I told him I would be interested in a partnership if he follows trough with his idea.

Our Thoughts----We both never made reservations on our various Caminos and would not accept reservations. Walkers who carry their own packs would have priority. Maybe something similar to the privately owned Albergue on the Portugese where there is no set charge for room, supper, laundry, or wine. Pay what you can afford.
 

David Tallan

Veteran Member
Camino(s) past & future
Frances (1989 and 2016), Portugues - from Porto (2018)
  1. Showers that don't have a time limit.
For me it wasn't so much the time limit on the showers as on the overhead lights in the washrooms.
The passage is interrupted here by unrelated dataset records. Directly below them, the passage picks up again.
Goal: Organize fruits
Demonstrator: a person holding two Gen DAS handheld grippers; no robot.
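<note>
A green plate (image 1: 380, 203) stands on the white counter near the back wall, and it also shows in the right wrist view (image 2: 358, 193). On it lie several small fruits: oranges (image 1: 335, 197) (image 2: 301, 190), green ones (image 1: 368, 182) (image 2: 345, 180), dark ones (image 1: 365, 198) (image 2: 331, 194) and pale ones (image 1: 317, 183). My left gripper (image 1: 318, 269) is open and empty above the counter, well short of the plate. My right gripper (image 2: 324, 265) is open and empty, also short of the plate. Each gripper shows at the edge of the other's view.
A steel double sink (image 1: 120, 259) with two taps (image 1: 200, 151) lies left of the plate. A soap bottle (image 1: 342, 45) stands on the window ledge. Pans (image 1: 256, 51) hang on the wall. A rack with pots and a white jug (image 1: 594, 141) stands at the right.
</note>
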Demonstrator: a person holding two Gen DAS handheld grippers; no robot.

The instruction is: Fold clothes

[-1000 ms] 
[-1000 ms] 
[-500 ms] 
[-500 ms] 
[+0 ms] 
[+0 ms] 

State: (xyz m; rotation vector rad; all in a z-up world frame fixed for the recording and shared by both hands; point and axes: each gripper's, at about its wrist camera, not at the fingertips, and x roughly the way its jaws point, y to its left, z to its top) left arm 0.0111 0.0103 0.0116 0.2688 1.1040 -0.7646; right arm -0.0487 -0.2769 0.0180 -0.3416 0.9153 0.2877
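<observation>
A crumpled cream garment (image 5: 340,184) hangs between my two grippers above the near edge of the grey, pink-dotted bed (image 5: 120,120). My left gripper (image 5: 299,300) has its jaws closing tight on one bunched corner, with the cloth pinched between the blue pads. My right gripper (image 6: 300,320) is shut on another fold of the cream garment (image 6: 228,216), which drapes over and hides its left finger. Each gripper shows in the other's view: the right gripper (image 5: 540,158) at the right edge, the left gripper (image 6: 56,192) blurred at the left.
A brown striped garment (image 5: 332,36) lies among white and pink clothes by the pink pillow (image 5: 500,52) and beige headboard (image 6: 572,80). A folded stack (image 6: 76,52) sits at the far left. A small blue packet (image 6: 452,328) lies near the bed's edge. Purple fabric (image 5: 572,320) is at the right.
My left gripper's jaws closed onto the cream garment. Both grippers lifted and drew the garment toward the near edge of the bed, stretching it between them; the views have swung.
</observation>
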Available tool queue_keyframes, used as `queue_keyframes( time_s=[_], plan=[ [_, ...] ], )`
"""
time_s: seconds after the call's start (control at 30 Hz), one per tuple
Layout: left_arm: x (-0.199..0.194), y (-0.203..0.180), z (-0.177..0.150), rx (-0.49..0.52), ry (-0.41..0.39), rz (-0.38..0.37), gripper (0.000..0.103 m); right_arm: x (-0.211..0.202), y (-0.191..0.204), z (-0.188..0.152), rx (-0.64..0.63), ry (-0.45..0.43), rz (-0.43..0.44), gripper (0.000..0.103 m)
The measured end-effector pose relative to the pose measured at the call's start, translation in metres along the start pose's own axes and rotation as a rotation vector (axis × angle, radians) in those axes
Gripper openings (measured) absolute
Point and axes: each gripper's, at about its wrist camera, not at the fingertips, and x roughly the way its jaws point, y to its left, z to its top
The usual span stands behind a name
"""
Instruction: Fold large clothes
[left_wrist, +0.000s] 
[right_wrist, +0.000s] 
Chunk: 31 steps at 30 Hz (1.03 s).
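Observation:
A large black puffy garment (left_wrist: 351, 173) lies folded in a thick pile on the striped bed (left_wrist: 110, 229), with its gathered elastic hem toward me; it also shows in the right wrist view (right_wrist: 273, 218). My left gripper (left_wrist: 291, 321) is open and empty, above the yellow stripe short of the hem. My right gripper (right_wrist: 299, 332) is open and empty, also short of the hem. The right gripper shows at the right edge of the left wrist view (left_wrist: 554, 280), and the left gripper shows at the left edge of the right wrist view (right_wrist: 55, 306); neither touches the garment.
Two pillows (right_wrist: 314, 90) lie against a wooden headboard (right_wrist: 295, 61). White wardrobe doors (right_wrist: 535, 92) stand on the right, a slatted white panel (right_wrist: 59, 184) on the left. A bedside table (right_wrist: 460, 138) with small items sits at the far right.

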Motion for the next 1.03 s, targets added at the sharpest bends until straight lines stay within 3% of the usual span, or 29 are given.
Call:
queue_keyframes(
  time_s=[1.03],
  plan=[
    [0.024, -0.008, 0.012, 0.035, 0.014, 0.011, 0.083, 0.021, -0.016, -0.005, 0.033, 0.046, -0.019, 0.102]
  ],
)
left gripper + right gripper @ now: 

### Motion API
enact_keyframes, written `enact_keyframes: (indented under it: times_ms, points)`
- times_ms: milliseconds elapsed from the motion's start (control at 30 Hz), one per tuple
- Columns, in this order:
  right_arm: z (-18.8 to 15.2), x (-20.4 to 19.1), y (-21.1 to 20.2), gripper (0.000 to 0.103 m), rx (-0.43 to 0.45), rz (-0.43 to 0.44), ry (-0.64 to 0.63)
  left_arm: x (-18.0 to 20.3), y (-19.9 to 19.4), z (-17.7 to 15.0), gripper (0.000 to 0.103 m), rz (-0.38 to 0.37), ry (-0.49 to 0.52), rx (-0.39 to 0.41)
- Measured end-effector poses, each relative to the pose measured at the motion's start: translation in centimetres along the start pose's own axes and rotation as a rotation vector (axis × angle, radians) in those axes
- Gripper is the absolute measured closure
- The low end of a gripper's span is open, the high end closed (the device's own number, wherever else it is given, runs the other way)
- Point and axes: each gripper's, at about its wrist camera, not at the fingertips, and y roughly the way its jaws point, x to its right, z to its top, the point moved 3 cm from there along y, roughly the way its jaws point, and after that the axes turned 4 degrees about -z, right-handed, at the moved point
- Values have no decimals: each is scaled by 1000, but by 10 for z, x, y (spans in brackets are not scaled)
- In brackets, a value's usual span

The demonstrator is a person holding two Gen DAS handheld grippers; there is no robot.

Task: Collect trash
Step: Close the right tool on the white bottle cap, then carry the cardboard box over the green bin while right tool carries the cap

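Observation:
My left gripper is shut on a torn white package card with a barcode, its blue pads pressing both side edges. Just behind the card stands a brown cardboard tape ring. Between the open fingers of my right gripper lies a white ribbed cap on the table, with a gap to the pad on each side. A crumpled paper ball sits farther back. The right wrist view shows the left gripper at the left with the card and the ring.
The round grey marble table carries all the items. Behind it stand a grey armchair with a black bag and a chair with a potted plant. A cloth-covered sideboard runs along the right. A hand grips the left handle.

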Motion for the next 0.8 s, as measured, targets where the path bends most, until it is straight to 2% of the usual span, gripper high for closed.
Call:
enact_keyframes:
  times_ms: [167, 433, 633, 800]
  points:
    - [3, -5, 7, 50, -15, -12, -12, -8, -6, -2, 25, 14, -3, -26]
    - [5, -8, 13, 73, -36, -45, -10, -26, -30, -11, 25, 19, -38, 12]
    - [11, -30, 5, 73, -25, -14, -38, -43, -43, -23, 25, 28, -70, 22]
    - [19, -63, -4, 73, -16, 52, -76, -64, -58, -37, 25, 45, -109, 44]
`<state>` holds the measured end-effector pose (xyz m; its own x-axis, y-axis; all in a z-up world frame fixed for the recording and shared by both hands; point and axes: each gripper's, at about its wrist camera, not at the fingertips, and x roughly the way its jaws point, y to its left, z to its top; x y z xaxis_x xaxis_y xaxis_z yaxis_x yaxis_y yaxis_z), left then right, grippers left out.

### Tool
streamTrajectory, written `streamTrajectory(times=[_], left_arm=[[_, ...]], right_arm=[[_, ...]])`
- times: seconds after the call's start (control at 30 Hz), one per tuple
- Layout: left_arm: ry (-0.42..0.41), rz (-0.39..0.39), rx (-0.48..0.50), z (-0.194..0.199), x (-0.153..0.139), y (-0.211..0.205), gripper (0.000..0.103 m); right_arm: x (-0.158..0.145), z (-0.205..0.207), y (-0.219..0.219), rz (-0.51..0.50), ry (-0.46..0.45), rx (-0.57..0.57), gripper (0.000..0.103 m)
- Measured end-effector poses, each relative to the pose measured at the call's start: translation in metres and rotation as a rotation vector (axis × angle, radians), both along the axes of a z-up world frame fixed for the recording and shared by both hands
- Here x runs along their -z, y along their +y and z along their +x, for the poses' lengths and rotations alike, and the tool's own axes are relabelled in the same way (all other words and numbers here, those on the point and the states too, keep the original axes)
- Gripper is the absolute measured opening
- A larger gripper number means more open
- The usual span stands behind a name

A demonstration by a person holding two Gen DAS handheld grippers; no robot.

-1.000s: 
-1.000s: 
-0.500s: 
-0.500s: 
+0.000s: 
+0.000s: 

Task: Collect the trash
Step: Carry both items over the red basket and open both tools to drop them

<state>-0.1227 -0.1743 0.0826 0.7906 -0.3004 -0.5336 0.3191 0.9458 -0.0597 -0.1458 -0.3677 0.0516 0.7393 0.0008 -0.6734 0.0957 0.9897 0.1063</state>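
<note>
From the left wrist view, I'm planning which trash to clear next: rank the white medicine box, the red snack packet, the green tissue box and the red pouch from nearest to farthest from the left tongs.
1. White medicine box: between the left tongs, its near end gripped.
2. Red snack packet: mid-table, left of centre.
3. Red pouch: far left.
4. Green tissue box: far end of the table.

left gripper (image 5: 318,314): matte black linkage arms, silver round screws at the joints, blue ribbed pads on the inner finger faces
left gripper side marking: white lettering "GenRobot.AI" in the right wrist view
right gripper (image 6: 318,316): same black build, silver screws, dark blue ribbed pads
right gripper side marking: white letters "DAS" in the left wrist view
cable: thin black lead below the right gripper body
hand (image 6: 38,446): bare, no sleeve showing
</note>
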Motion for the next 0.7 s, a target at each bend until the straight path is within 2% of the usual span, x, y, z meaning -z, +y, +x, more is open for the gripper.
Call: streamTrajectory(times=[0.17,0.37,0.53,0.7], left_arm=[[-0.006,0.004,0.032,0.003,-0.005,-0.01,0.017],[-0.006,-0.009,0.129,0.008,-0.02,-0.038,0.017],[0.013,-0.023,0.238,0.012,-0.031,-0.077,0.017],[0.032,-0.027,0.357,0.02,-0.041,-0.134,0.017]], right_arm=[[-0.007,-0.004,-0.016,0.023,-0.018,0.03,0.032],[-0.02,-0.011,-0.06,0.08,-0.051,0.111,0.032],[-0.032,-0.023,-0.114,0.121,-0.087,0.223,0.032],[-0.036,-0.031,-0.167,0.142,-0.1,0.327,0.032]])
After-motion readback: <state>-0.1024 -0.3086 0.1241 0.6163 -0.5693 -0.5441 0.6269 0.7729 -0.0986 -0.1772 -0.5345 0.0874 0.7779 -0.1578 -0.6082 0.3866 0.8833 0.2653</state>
The last thing you want is to be sitting on the toilet in a stall when the lights go out and you are in pitch blackness.
 

HeidiL

Veteran Member
Camino(s) past & future
Francés (2004-), Portugués, Madrid, 4/5 Plata, 1/8 Levante, 1/8 Lana, Augusta, hospitalera Grado.
Shower stalls with doors, not just curtains. And well-maintained (bunk) beds that don't creak when people turn over in the night. A way of contacting the hospitalero/a when they disappear in the afternoon and don't show up again. Some kind of laundry facilities and a place to dry stuff.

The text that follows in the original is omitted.